В своем докладе я очень мало говорил о провинции, и ваш съезд в смысле освещения жизни искусства в провинции может дать большие результаты. Мы вынуждены были раньше предоставить провинцию самой себе, и она вела эту работу, как знала и как умела. Теперь пора организовать аппарат для идейного руководства. Разумеется, о материальной помощи говорить пока не приходится, и поэтому нужно нашу самоокупаемость поставить на более широкие рельсы.
Необходимо целый ряд крупнейших театров объединить в картели. Необходимо также, в связи с этим, пойти на ряд персональных перемен. И если данное лицо, данный работник не способен и не может справиться с задачей перевода предприятия на самоокупаемость, то нужно вместо него назначить другое лицо, и тогда начнется настоящий расцвет, как это было, например, с Госиздатом 42 и, как я надеюсь, будет с Госкино.
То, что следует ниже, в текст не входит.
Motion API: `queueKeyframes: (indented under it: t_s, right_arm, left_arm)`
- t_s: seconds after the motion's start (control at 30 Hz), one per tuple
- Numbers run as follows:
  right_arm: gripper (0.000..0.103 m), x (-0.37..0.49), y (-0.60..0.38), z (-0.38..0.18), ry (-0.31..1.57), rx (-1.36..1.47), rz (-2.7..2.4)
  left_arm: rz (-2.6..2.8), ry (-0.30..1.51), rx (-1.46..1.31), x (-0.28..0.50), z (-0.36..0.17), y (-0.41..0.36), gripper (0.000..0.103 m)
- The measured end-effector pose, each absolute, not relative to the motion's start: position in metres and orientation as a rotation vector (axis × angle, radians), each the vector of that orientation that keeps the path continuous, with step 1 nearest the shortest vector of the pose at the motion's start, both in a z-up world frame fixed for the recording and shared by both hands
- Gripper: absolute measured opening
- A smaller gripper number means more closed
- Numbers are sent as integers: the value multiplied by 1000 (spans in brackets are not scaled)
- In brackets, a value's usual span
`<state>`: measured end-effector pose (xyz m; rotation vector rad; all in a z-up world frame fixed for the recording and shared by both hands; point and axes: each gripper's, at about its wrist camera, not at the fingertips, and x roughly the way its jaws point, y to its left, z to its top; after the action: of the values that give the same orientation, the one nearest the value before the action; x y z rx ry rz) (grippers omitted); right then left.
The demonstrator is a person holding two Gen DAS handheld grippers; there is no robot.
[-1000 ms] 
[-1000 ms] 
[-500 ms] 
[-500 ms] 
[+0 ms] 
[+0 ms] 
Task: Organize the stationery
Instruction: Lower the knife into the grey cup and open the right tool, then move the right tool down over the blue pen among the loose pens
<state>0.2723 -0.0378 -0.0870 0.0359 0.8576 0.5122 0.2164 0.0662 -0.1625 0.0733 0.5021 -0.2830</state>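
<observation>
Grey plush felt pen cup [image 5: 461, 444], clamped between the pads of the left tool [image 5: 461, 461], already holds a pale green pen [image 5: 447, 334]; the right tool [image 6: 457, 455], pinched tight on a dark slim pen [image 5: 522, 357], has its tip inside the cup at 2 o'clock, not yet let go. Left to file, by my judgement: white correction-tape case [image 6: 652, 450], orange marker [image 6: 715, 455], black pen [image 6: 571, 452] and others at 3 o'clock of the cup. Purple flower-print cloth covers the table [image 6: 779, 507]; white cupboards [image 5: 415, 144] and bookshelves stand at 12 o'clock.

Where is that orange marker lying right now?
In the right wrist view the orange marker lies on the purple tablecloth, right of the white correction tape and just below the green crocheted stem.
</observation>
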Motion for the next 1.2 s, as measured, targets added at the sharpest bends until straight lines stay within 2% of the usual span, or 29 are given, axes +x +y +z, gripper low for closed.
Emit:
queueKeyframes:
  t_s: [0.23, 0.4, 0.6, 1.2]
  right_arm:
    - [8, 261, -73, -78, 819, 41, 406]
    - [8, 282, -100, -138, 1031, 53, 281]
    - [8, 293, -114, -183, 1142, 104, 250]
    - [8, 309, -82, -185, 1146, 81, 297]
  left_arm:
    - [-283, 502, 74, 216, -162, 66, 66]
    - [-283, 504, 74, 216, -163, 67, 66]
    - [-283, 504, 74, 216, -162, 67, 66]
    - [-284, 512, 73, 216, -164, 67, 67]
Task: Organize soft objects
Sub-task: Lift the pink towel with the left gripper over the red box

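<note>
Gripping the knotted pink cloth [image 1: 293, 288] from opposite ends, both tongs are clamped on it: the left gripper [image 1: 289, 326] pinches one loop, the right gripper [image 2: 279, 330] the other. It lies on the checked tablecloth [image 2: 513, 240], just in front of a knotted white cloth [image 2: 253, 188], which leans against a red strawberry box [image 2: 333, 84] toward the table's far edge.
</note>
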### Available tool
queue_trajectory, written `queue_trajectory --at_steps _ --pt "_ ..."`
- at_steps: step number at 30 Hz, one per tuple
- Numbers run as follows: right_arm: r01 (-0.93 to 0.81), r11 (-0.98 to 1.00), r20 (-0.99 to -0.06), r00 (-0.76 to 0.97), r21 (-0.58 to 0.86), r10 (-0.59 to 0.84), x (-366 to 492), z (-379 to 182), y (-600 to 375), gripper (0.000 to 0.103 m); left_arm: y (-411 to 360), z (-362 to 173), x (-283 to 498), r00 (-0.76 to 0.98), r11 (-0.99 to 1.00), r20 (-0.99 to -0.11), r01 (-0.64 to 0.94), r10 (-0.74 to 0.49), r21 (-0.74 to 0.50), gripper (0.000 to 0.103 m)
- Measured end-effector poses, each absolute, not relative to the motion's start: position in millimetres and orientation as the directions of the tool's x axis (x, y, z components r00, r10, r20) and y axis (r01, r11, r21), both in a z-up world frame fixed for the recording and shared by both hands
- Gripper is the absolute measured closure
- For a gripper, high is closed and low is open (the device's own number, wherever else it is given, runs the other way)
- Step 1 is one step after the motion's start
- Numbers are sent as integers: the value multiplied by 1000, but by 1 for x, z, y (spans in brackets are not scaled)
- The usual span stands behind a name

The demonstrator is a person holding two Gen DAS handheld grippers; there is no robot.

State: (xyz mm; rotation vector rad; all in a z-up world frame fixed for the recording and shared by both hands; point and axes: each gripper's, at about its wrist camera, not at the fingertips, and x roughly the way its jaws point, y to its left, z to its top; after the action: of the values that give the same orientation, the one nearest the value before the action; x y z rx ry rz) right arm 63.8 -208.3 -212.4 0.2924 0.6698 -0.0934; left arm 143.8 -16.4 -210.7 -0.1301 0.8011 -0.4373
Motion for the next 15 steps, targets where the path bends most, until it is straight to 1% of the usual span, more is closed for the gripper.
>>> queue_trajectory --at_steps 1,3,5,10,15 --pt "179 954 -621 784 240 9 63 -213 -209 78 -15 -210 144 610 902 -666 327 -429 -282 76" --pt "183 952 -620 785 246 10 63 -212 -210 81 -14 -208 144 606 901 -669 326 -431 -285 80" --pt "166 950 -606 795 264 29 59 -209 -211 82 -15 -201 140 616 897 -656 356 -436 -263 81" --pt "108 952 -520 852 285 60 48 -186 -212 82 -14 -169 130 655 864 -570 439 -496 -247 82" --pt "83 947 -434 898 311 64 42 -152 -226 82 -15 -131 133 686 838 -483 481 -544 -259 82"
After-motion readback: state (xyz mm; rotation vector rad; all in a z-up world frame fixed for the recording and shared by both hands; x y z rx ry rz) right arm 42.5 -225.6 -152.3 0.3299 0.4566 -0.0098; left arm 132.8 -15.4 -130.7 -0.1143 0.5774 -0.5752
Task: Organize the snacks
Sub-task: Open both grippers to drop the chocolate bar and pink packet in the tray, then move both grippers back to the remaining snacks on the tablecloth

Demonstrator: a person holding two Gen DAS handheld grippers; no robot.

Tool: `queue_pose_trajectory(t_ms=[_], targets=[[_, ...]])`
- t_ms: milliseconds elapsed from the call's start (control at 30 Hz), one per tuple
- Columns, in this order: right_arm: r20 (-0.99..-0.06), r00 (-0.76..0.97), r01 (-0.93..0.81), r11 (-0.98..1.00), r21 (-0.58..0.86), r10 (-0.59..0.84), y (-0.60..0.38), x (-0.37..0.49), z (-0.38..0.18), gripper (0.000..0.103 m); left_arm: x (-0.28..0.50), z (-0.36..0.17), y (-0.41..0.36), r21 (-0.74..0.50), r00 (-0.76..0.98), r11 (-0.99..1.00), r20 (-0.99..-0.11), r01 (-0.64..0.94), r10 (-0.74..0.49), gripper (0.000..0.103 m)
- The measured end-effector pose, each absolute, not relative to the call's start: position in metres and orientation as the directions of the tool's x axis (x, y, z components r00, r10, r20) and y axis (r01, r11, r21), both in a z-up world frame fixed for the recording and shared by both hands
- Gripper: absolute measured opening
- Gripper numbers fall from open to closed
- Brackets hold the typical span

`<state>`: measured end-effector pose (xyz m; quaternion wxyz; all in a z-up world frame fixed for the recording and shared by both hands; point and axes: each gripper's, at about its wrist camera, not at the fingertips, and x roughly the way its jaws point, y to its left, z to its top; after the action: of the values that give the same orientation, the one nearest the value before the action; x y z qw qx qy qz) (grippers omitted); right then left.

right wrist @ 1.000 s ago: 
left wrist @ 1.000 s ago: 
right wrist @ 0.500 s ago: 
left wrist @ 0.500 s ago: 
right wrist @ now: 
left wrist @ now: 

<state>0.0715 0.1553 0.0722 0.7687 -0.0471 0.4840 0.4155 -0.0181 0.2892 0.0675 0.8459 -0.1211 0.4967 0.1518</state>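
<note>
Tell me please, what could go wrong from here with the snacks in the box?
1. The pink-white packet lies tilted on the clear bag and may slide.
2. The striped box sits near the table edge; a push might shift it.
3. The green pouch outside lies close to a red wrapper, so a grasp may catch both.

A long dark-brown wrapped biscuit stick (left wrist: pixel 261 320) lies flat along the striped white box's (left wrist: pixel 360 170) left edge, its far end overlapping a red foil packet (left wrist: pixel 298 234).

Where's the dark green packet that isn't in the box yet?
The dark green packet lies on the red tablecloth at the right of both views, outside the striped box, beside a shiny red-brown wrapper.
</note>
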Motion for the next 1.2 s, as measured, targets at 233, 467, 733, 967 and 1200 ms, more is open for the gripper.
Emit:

Как видите, работы у нас непочатый край. И, пожалуй, было бы самым рациональным создание Главискусства, но, по многим соображениям, как по организационным, так и по финансовым, мечтать об организации подобного Главка пока не приходится. Вместо этого необходимо связать Охобр, Всерабис и ГУС для того, чтобы наконец стянуть эту ткань, которая до сего времени ткалась таким же способом, как ткань Пенелопы, необходимо создать при Главполитпросвете совет, нужно сблизить наиболее близко стоящих к делу искусства людей, государственные, партийные и профессиональные органы. И только тогда продвинемся мы к единому художественному органу. Только тогда мы сможем реально содействовать развитию искусства, которое станет даже для слепых глаз явно благотворной силой.